- PROBLEM STATEMENT
Extract every line of the material below and reproduce it faithfully.

- SUPPLIED MATERIAL
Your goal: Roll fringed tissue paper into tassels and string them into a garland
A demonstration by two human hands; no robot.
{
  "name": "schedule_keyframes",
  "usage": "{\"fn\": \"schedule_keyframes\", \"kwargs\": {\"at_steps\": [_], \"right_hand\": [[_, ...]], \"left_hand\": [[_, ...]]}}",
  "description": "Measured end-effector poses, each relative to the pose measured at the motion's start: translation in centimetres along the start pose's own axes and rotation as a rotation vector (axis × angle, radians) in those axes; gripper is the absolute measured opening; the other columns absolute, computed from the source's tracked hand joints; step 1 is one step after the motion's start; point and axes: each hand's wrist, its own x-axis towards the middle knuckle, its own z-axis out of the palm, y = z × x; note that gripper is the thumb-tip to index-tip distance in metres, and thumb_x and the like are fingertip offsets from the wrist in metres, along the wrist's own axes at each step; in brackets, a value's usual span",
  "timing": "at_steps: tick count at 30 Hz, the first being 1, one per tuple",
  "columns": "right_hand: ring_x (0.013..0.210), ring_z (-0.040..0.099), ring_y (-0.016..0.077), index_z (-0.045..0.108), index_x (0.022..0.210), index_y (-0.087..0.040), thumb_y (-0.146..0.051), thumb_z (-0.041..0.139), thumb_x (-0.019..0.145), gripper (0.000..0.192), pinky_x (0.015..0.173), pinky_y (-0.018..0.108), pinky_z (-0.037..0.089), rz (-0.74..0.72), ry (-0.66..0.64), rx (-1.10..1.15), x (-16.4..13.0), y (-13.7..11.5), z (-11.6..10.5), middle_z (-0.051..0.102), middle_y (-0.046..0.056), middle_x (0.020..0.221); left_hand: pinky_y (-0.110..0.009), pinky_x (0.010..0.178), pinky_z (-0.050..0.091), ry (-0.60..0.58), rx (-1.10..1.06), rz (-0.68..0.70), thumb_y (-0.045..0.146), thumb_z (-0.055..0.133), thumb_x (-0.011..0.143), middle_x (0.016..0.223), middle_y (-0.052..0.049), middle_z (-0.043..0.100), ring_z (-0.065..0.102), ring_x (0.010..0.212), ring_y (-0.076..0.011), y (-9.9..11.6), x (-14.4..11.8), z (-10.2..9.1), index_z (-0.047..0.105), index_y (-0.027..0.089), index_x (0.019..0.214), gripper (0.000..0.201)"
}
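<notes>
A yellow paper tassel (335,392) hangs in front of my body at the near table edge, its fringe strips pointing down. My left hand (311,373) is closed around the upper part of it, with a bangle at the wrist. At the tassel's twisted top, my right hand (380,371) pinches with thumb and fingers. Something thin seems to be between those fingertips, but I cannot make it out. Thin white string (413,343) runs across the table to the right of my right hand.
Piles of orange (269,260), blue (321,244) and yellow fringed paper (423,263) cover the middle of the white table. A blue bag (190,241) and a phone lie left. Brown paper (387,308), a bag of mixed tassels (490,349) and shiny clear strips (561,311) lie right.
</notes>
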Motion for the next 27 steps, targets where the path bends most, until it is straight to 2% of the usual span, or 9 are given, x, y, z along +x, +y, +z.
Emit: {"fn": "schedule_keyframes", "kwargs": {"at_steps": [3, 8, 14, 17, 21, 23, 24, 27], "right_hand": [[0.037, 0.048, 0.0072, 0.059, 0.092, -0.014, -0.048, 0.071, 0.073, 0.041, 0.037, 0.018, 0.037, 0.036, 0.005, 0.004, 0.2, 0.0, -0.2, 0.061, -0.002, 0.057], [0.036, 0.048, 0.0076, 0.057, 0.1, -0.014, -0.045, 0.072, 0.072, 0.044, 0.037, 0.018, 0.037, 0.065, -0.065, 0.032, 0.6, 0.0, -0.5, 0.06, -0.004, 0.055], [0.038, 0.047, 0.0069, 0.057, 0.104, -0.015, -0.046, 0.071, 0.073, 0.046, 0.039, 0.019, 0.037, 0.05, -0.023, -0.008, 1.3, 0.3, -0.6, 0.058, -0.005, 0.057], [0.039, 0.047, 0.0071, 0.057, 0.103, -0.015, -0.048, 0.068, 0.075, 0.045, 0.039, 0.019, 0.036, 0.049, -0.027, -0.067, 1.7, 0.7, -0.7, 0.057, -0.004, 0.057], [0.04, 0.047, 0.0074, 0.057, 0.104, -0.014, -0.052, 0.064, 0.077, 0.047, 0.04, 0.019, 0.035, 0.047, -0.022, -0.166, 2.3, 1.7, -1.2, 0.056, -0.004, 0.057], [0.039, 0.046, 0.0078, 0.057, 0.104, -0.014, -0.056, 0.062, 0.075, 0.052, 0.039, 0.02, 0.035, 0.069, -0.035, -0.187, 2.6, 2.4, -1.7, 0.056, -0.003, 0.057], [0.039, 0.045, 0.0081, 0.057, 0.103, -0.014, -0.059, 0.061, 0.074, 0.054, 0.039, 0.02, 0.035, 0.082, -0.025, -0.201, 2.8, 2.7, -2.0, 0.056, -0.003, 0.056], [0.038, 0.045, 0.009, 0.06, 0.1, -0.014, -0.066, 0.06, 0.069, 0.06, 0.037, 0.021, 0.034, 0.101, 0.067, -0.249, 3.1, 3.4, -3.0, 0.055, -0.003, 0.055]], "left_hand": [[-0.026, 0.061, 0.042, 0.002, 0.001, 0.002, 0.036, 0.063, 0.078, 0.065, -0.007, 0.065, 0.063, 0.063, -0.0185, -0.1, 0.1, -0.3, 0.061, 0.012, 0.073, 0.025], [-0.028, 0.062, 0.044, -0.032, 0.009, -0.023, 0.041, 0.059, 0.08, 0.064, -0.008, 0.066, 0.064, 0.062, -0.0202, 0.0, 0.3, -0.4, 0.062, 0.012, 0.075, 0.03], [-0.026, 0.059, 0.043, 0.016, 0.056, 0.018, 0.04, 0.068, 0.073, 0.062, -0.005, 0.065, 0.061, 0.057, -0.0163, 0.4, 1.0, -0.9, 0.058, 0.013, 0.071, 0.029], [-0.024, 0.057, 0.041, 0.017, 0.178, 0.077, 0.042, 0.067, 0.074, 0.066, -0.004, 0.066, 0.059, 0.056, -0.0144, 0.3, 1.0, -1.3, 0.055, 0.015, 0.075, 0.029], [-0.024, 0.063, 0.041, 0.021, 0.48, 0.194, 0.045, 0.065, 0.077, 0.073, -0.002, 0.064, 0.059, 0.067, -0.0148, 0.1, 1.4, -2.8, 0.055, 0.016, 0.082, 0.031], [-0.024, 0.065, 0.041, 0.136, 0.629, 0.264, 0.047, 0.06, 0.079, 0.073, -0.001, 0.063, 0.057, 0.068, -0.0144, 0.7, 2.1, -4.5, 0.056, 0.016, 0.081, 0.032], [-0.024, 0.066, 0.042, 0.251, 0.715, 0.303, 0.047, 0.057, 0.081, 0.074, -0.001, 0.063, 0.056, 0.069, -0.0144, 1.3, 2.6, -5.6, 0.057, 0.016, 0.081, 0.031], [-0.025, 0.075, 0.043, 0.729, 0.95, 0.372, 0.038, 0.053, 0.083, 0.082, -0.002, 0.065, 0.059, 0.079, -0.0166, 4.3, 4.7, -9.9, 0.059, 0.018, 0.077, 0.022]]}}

- WRITTEN RESPONSE
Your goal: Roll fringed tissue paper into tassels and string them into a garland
A demonstration by two human hands; no robot.
{
  "name": "schedule_keyframes",
  "usage": "{\"fn\": \"schedule_keyframes\", \"kwargs\": {\"at_steps\": [_], \"right_hand\": [[_, ...]], \"left_hand\": [[_, ...]]}}",
  "description": "Measured end-effector poses, each relative to the pose measured at the motion's start: translation in centimetres along the start pose's own axes and rotation as a rotation vector (axis × angle, radians) in those axes; gripper is the absolute measured opening; the other columns absolute, computed from the source's tracked hand joints; step 1 is one step after the motion's start; point and axes: each hand's wrist, its own x-axis towards the middle knuckle, its own z-axis out of the palm, y = z × x; note that gripper is the thumb-tip to index-tip distance in metres, and thumb_x and the like are fingertip offsets from the wrist in metres, along the wrist's own axes at each step; in brackets, a value's usual span",
  "timing": "at_steps: tick count at 30 Hz, the first being 1, one per tuple",
  "columns": "right_hand: ring_x (0.013..0.210), ring_z (-0.040..0.099), ring_y (-0.016..0.077), index_z (-0.045..0.108), index_x (0.022..0.210), index_y (-0.087..0.040), thumb_y (-0.146..0.051), thumb_z (-0.041..0.139), thumb_x (-0.019..0.145), gripper (0.000..0.192), pinky_x (0.015..0.173), pinky_y (-0.018..0.108), pinky_z (-0.037..0.089), rz (-0.74..0.72), ry (-0.66..0.64), rx (-1.10..1.15), x (-16.4..13.0), y (-13.7..11.5), z (-11.6..10.5), middle_z (-0.051..0.102), middle_y (-0.046..0.056), middle_x (0.020..0.221); left_hand: pinky_y (-0.110..0.009), pinky_x (0.010..0.178), pinky_z (-0.050..0.091), ry (-0.60..0.58), rx (-1.10..1.06), rz (-0.68..0.70), thumb_y (-0.045..0.146), thumb_z (-0.055..0.133), thumb_x (-0.011..0.143), middle_x (0.016..0.223), middle_y (-0.052..0.049), middle_z (-0.043..0.100), ring_z (-0.065..0.102), ring_x (0.010..0.212), ring_y (-0.076..0.011), y (-9.9..11.6), x (-14.4..11.8), z (-10.2..9.1), index_z (-0.047..0.105), index_y (-0.027..0.089), index_x (0.019..0.214), gripper (0.000..0.201)"
}
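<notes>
A yellow paper tassel (335,392) hangs in front of my body at the near table edge, its fringe strips pointing down. My left hand (311,373) is closed around the upper part of it, with a bangle at the wrist. At the tassel's twisted top, my right hand (380,371) pinches with thumb and fingers. Something thin seems to be between those fingertips, but I cannot make it out. Thin white string (413,343) runs across the table to the right of my right hand.
Piles of orange (269,260), blue (321,244) and yellow fringed paper (423,263) cover the middle of the white table. A blue bag (190,241) and a phone lie left. Brown paper (387,308), a bag of mixed tassels (490,349) and shiny clear strips (561,311) lie right.
</notes>
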Motion for the next 27 steps, targets where the path bends most, until it is straight to 2% of the usual span, or 9 are given, x, y, z along +x, +y, +z.
Emit: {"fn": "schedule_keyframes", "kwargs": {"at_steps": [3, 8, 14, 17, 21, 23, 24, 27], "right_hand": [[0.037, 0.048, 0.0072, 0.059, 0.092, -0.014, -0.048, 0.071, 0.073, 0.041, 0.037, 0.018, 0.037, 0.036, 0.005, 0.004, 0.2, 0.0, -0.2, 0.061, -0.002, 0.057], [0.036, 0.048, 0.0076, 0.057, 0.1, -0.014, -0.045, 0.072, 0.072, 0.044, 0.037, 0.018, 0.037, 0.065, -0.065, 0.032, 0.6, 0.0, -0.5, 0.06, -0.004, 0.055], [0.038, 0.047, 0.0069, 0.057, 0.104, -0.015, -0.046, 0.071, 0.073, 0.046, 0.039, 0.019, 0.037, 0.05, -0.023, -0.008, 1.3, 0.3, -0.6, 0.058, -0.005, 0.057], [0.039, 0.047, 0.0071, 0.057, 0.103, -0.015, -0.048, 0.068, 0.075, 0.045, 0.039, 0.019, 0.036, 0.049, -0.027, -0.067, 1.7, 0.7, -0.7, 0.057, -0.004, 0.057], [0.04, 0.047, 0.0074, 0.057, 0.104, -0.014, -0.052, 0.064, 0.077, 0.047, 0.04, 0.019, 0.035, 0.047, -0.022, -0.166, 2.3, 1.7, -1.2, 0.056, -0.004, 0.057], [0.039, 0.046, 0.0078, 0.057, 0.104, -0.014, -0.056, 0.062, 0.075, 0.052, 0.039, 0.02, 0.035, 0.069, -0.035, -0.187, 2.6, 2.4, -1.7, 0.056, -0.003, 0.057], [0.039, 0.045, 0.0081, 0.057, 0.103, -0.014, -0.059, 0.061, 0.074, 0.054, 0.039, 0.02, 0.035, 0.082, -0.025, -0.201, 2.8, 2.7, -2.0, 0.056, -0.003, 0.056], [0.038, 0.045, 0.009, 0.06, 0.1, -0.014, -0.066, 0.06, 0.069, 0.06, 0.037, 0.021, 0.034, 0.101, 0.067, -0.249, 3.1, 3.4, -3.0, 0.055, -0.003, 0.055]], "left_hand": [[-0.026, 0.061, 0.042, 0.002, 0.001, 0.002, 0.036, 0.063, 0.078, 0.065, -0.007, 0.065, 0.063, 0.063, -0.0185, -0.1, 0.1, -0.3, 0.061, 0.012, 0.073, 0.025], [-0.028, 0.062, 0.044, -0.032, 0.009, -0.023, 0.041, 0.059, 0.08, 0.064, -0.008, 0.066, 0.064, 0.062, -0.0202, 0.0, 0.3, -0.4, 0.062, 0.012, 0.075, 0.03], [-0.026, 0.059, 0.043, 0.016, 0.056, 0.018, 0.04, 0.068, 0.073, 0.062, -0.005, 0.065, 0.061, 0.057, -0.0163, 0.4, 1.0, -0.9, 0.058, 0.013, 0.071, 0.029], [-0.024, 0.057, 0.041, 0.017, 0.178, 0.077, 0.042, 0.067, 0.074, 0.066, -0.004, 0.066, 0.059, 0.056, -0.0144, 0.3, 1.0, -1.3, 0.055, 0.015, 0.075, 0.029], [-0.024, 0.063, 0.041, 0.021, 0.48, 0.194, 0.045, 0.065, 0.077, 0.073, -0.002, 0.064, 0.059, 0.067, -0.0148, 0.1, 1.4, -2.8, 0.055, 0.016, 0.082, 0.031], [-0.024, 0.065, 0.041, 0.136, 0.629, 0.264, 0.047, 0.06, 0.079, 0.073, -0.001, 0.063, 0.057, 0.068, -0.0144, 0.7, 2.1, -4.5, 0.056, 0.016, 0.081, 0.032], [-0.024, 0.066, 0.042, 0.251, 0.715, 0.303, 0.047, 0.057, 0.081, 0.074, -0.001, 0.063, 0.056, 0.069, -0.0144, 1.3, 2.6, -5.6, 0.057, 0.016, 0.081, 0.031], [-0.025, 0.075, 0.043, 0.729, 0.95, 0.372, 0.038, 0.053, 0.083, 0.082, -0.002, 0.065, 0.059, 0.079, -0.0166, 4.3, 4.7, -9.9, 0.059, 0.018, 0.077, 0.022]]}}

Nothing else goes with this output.